Il me raconte qu’à partir de ce moment-là, sa vie a cessée de lui appartenir. Il a donné sa vie à celui d'en haut, un certain Christ Jésus, le Dieu de son enfance. Sa femme avait déjà l’habitude de le faire pour elle-même et pour leurs quatre enfants. Aujourd'hui, ils sont six à le faire. 

-  Tu dois me prendre pour un fou ?

Non. Sauf si tu manges du Kentucky.  

Le cardiologue a manœuvré quelques secondes à l’intérieur de la veine et a déployé un petit spring en travers du passage étroit. La plus jeune des infirmières a portée une main à son visage. Ils sont restés tous les cinq comme ça, dans le silence. Paul pleurait. L’urgentologue a parlé le premier.

-  ... Bravo... Bravo. 

***

Je lis présentement le troisième livres à avoir été écrit sur la vie d'André Fortin, le regretté chanteur des Colocs. On m'avait avisé qu'il s'agissait d'une biographie plus factuelle où Dédé apparaissait comme un être beaucoup plus bigarré que dans les précédentes. En effet, c'est un homme excessivement tiraillé que nous dépeint Philippe Meilleur. De sa plus tendre enfance, jusqu'à la fin qu'on lui connait. 

Quand j'étais plus jeune, j'avais sur la porte de mon réfrigérateur une photo de Dédé. Je l'avais découpée dans un journal et l'avait collée là, sans trop savoir pourquoi. Cette année-là, ma nouvelle petite amie m'avait offert pour mon anniversaire de naissance, la biographie écrite par Jean Barbe. Elle ne savait pas trop quoi m'acheter et se rappelait d'avoir vu ce visage au drôle de lunettes quelque part. C'est d'ailleurs ce qu'elle avait inscrit à l'intérieur de la page couverture. 

Le jour où il s'est enlevé la vie, mes amis et moi avions fait le tour du village de mon adolescence, bières et Ghetto Blaster à la main et avions fait résonner Dehors Novembre jusqu'à très tard dans la nuit. Nous avions fini la soirée par un jeu de cachette à la pleine lune sur le terrain de Golf. Ce soir-là, personne ne m'avait trouvé. Des années plus tard, à mon arrivée dans la grande ville, j'avais commencé à courir dans le fameux parc Lafontaine dont j'avais tellement entendu parler. Un bon matin du mois de mai, j'avais dévié de ma route. Mené par je ne sais trop quel instinct, je m'étais retrouvé rue Rachel.
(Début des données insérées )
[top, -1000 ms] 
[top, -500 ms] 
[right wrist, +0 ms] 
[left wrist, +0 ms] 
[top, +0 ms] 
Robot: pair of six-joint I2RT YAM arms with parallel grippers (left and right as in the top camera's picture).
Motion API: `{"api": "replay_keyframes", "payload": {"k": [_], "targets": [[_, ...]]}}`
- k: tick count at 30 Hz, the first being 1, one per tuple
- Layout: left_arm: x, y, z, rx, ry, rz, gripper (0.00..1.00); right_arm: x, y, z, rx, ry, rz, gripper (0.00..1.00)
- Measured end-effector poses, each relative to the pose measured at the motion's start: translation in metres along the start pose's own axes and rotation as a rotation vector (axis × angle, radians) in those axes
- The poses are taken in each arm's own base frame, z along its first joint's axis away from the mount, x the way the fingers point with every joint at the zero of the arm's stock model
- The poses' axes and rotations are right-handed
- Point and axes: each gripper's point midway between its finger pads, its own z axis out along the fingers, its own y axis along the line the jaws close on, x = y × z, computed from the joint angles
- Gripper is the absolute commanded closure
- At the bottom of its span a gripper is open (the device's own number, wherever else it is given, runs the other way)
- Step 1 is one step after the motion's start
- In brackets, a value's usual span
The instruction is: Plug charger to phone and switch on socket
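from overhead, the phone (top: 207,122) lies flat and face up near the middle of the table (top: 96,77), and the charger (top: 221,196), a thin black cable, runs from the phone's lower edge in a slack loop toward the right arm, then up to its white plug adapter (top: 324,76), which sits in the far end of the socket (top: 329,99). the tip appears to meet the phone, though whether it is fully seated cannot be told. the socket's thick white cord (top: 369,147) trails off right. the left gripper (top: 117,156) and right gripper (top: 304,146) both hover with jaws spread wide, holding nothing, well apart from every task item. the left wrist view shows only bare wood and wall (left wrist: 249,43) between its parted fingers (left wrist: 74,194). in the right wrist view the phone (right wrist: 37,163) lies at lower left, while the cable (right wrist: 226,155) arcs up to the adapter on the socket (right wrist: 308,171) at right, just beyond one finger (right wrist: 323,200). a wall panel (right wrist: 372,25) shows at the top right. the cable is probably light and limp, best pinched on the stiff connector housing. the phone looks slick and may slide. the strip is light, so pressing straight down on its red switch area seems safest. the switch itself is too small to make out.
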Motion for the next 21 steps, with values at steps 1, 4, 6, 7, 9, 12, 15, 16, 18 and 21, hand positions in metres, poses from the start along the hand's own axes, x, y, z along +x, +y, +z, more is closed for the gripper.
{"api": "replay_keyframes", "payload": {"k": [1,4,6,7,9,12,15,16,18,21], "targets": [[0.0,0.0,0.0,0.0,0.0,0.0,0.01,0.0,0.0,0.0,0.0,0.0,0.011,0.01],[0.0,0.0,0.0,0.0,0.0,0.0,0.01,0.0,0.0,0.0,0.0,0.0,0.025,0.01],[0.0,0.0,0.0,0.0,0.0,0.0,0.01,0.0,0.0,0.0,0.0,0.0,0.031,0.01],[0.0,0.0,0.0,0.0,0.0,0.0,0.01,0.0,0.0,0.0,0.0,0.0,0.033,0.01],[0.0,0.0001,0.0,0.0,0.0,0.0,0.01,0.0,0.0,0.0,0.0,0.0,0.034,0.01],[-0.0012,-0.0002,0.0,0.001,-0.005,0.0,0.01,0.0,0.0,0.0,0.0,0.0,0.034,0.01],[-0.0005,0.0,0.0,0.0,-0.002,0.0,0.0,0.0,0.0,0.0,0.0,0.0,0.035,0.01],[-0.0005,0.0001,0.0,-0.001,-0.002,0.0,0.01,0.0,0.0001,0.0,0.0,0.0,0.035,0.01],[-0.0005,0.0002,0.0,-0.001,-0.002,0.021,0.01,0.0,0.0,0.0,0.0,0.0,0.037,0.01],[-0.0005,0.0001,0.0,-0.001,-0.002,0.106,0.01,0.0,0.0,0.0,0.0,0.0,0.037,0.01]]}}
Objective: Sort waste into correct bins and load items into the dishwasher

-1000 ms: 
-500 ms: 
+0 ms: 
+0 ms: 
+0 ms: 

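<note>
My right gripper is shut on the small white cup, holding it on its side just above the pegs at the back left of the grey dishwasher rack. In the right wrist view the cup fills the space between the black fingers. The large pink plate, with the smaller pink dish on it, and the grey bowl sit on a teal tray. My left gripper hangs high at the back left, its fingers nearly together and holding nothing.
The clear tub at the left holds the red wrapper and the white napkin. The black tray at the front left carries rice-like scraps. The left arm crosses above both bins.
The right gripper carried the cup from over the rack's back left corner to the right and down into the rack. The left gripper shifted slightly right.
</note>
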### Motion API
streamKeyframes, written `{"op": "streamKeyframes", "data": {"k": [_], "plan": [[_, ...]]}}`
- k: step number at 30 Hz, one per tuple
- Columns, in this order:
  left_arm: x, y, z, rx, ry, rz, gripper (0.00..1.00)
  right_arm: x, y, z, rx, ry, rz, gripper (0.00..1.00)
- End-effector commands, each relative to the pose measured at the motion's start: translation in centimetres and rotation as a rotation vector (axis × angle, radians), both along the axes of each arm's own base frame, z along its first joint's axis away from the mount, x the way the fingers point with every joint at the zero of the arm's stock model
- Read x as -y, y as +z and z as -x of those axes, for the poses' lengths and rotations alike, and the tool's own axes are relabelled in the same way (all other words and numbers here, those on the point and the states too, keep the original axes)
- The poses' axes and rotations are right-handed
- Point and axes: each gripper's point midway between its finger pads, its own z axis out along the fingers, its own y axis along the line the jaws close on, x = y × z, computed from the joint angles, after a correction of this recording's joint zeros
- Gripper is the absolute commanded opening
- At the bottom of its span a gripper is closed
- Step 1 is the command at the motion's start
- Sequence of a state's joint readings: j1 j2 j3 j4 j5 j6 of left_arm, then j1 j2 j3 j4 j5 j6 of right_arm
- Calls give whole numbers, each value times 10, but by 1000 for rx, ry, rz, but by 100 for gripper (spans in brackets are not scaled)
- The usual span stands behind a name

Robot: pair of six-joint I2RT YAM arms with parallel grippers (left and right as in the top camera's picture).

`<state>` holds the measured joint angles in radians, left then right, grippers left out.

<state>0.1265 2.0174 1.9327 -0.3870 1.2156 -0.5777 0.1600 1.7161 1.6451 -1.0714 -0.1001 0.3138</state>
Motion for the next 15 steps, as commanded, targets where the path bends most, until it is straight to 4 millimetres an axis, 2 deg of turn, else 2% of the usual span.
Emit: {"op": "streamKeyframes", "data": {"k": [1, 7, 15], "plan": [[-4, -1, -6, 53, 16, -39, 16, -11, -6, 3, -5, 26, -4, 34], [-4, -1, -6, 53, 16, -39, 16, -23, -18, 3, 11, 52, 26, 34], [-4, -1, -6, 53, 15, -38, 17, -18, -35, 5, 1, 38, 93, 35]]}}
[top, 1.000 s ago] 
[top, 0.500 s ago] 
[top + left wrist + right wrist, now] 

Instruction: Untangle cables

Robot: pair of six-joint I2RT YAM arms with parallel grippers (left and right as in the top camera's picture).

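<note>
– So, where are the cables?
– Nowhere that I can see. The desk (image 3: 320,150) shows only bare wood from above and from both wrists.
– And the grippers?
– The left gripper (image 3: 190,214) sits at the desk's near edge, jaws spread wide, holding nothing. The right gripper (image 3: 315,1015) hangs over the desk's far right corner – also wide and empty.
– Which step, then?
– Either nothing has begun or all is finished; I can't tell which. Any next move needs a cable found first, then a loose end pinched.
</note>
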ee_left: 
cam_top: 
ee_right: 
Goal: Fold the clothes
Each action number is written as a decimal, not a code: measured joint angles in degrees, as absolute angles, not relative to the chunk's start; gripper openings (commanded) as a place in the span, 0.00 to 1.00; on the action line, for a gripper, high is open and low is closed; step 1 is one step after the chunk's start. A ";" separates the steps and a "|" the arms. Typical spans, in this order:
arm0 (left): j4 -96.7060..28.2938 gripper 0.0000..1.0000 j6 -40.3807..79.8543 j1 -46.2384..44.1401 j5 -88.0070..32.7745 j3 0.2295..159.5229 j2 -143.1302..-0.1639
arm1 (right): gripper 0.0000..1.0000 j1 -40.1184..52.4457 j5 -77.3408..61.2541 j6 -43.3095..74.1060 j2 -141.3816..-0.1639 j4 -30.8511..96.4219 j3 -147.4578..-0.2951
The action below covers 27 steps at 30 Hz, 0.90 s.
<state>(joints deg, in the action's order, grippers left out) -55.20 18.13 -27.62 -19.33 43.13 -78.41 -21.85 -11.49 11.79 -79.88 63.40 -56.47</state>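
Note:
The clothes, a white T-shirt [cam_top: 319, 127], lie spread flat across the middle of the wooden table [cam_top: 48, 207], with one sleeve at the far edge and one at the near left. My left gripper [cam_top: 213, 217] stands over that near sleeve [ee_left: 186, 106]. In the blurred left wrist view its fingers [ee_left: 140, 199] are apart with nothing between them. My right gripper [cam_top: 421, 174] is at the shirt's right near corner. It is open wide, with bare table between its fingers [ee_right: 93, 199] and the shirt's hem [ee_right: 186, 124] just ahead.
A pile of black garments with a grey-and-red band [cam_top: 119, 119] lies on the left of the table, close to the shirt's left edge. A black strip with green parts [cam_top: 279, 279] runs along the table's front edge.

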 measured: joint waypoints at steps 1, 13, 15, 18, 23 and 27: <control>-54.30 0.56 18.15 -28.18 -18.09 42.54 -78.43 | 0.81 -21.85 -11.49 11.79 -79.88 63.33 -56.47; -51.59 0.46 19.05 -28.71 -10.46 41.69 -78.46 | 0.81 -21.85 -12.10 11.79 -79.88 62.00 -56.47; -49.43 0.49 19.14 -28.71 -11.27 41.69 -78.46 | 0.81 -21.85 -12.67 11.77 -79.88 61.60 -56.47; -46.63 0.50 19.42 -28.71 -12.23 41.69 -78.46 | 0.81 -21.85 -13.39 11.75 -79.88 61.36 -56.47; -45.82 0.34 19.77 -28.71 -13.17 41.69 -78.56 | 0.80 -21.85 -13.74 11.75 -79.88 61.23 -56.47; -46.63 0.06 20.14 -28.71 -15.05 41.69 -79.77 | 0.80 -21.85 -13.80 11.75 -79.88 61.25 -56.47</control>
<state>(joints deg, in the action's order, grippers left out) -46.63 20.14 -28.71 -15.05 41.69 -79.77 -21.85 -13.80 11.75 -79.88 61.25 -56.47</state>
J'avais couru jusqu'au 863 et étais resté de longues minutes devant la maison des pâtes fraîches, scrutant le balcon de la rue St-André sous tous les angles. J'étais troublé, traversé d'émotions. 

Je pense qu'à quelque part, je trouvais la vie difficile. 

***

-  Veux-tu que je prenne ta glycémie, mon ami? 

Avoye donc, Paul. Je suis souvent déshydraté et fatigué. Je me lève aussi la nuit pour pisser. Ça fait ça depuis que ma blonde m'a laissé. Ben non, je pissais tout le temps quand j'étais avec elle. De toute façon, j'ai donné ça au grand Christ.

-  Une p'tite toune des Floyd?


Ah, pis mets-nous donc un peu de Colocs.